Der Fall betrifft etwa 37 Millionen in den USA verkaufte iPhones, darunter alle Modelle der iPhone-16-Serie sowie die iPhone-15-Pro- und Pro-Max-Varianten. Diese Geräte wurden zwischen dem 10. Juni 2024 und dem 29. März 2025 erworben.

Apple hatte bei der Vorstellung der neuen iPhone-16-Modelle im September 2024 mit verbesserten KI-Funktionen für den Sprachassistenten Siri geworben. Unter dem Namen „Apple Intelligence“ wurden Funktionen angekündigt, die zum Zeitpunkt des Kaufs noch nicht verfügbar waren. Die Kläger werfen Apple vor, Verbraucher durch diese Marketingkampagne in die Irre geführt zu haben.

Laut der Klageschrift hätten Kunden die Geräte entweder gar nicht gekauft oder einen deutlich niedrigeren Preis gezahlt, wenn sie gewusst hätten, dass die versprochenen Siri-Features noch nicht verfügbar waren. Die Mindestentschädigung pro Gerät beträgt 25 Dollar, kann aber je nach Anzahl der eingereichten Ansprüche und weiterer Faktoren auf bis zu 95 Dollar steigen.

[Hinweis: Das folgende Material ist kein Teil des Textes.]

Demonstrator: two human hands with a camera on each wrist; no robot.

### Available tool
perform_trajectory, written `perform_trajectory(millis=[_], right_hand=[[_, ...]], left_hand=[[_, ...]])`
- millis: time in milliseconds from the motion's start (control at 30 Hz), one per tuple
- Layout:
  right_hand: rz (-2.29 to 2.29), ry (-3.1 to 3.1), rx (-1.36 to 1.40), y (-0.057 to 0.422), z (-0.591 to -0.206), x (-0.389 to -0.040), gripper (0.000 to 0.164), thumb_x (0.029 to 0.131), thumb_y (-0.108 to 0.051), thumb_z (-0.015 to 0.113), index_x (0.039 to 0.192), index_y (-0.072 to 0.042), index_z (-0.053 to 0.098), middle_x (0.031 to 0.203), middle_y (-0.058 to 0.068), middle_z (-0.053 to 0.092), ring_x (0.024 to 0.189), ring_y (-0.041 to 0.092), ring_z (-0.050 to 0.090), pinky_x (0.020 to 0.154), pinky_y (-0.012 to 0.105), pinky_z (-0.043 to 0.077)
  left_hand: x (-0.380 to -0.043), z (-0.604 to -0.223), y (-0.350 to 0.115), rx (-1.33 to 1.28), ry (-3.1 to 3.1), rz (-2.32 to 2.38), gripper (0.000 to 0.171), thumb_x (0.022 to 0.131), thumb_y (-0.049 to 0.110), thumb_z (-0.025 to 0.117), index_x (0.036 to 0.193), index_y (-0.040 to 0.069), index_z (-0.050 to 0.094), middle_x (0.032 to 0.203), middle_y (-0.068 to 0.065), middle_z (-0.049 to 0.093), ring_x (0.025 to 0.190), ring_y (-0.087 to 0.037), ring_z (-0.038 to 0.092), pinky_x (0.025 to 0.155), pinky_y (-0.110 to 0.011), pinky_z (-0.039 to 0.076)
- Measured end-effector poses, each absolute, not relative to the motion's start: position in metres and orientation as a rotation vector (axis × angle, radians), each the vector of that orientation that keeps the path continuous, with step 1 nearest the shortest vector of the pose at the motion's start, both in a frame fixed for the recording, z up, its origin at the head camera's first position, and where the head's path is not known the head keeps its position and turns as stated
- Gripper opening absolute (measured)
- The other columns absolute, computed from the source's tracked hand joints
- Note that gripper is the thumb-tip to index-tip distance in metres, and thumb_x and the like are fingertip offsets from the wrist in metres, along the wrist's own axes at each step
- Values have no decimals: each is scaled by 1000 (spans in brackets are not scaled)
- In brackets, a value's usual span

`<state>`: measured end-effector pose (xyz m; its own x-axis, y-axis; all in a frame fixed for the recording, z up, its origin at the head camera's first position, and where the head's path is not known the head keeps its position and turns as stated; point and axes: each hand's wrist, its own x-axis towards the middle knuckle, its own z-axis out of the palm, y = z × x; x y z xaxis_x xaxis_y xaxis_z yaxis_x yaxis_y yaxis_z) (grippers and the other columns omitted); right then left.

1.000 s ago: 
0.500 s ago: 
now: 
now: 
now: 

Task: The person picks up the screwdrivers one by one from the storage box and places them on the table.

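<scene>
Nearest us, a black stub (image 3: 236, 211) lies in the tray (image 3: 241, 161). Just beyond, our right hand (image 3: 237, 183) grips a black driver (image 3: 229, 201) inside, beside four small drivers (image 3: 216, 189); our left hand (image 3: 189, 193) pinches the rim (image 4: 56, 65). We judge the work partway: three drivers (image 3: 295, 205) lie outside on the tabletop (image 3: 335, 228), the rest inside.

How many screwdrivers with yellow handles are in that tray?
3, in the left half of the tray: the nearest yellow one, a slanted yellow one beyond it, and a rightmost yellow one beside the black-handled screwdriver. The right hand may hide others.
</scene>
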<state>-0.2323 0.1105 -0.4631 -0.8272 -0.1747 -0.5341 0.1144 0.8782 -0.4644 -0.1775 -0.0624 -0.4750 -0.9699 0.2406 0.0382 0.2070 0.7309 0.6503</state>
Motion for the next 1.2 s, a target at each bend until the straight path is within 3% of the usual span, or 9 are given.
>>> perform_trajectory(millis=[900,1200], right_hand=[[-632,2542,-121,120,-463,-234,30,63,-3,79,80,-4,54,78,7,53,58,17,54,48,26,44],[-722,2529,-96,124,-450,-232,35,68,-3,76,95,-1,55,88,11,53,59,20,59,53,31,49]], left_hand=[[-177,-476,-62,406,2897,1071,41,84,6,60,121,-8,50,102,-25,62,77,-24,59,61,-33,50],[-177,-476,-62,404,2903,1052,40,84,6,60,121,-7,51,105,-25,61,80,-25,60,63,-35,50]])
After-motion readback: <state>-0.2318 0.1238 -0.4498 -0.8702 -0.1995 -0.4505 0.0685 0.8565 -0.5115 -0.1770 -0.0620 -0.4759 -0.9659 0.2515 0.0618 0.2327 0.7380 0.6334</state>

Betroffene Nutzer werden per E-Mail oder Post über die Möglichkeit informiert, einen Anspruch auf der offiziellen Vergleichs-Website geltend zu machen. Eine endgültige Genehmigung durch ein Gericht steht noch aus. Sollte der Vergleich bestätigt werden, wäre es einer der größten, die Apple jemals abgeschlossen hat.

Während Apple mit der Entwicklung seiner KI-Funktionen hinterherhinkt, haben Konkurrenten wie Google und Samsung bereits umfassende KI-Integrationen in ihre Geräte eingeführt. Apple plant, die lang erwartete Siri-Aufwertung noch in diesem Jahr vorzustellen – vermutlich auf der hauseigenen Entwicklerkonferenz im Juni.